EXERCISE OBJECTIVE: Images are to be dropped, and the rest of the data reproduced exactly.

* * * *

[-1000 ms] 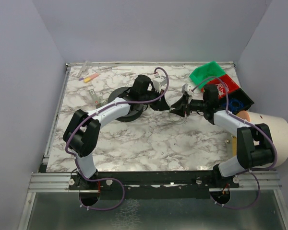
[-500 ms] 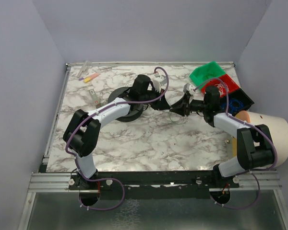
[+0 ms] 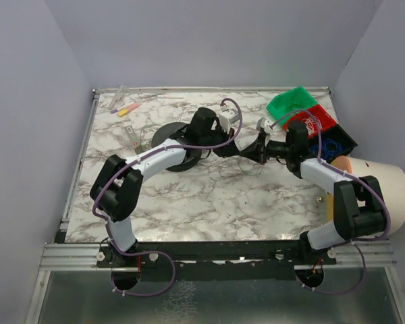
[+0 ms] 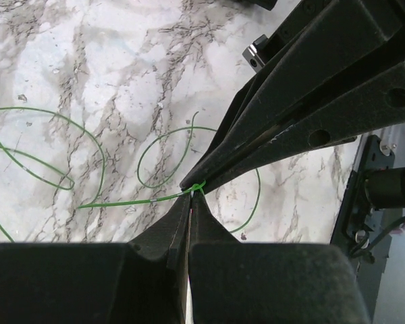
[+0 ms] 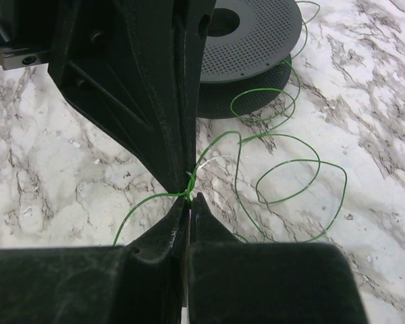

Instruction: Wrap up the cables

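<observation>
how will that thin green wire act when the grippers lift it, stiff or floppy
Probably floppy: the green wire lies in loose curls, so free lengths should sag. Likely springy too, as its loops are round. Being hair-thin, it may slip from the left gripper or right gripper.

Two slim robot arms of matching build. The left arm and the right arm have smooth, rounded white shells, joined by chunky black joint housings. A thick purple cord runs along each arm, curling into a loose loop at the base. Near each wrist sits a small pale grey block. The left end effector and the right end effector are matte black. Each has two long, wedge-shaped fingers tapering to fine tips, and small round holes show in the sides of the right one's.
</observation>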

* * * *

EXERCISE SOLUTION:
[-1000 ms] 
[-500 ms] 
[+0 ms] 
[+0 ms] 
[+0 ms] 

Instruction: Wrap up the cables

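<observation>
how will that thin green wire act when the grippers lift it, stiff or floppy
Probably floppy: the green wire lies in loose curls, so free lengths should sag. Likely springy too, as its loops are round. Being hair-thin, it may slip from the left gripper or right gripper.

Two slim robot arms of matching build. The left arm and the right arm have smooth, rounded white shells, joined by chunky black joint housings. A thick purple cord runs along each arm, curling into a loose loop at the base. Near each wrist sits a small pale grey block. The left end effector and the right end effector are matte black. Each has two long, wedge-shaped fingers tapering to fine tips, and small round holes show in the sides of the right one's.
</observation>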

The answer given above is the complete response.